No electricity. No heat. No hot water. Lower Manhattan is dark. In the wake of this storm, the bottom half of the island, along with parts of Brooklyn, huge areas of New Jersey, all along the coast of Queens, and the entirety of Staten Island, is suffering. So many people are struggling right now to find basic necessities, and to be reunited with their loved ones, and it is heartbreaking.
Gaby and I rented a car the day after the hurricane to drive over the bridge, towards the darkened skyline, and into the pitch black maze of downtown. As we left the dim-lit bridge and descended into a blackened metropolis, a sense of doom overtook us. The sight was eery. The towering buildings reached towards the moon as massive gray silhouettes, flickering candlelight glowing from the occasional window. The streets were silent and lawless, peppered with beams of light from the few passing cars, no traffic lights for miles. People huddled with flashlights to navigate the streets, making their way to the refuge of the handful of brave candlelit bars and restaurants that had managed to somehow open. Nobody seemed fearful, but you could feel the desperation building.

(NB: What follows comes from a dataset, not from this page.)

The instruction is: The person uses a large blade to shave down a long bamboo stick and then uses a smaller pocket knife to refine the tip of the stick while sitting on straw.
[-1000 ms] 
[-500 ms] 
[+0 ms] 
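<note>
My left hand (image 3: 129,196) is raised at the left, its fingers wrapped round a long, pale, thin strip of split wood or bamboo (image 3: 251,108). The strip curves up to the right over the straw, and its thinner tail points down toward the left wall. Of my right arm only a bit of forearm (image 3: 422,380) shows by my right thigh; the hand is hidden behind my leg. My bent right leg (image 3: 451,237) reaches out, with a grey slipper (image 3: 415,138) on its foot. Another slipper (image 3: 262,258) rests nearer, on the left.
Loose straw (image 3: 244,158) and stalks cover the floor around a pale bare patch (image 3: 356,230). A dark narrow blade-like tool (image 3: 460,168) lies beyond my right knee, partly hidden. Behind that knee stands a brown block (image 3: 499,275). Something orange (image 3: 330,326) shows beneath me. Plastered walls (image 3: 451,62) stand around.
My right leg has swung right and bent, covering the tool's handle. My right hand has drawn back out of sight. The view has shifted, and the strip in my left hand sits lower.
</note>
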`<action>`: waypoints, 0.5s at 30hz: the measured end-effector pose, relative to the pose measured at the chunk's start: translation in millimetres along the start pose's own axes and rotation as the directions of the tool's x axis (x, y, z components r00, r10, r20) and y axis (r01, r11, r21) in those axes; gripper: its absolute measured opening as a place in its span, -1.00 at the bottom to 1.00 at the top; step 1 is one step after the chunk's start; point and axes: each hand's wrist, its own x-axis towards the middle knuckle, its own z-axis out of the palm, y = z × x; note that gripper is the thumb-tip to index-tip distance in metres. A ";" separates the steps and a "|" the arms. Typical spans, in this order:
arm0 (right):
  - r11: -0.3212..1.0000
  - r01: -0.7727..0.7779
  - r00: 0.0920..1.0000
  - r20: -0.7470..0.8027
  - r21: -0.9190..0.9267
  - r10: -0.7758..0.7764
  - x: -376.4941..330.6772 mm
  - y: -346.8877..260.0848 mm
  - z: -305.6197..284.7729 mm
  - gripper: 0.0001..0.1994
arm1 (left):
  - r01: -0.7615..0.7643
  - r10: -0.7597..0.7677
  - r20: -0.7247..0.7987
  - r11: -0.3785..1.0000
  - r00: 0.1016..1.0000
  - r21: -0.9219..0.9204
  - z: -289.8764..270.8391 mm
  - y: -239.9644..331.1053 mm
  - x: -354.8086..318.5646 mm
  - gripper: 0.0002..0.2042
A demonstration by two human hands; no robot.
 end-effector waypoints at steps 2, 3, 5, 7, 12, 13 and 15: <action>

We wandered the streets and took it all in. We tried to find friends to recruit back to Brooklyn for hot food and hot showers. Without any cellphone reception downtown, people are flocking together in their communities, helping one another. The collective courage is amazing. I am so sad for my city, but so proud of its people.
Like the way your love for someone quadruples when you risk losing them, or how you don't fully realize how much you care about something until it is wounded or gone, my adoration for this city has never been stronger. I am so grateful for all that we have, and for somehow getting through this storm with such good fortune. Every time I do the dishes, turn on a light, give Biet a bath, or cook food, I am filled with gratitude. My heart goes out to all of our friends and old neighbors, just a few miles away, who are suffering. But I know the city will come out stronger on the other side of this catastrophe. And, with heartfelt honesty, I can say that I love New York City more than ever.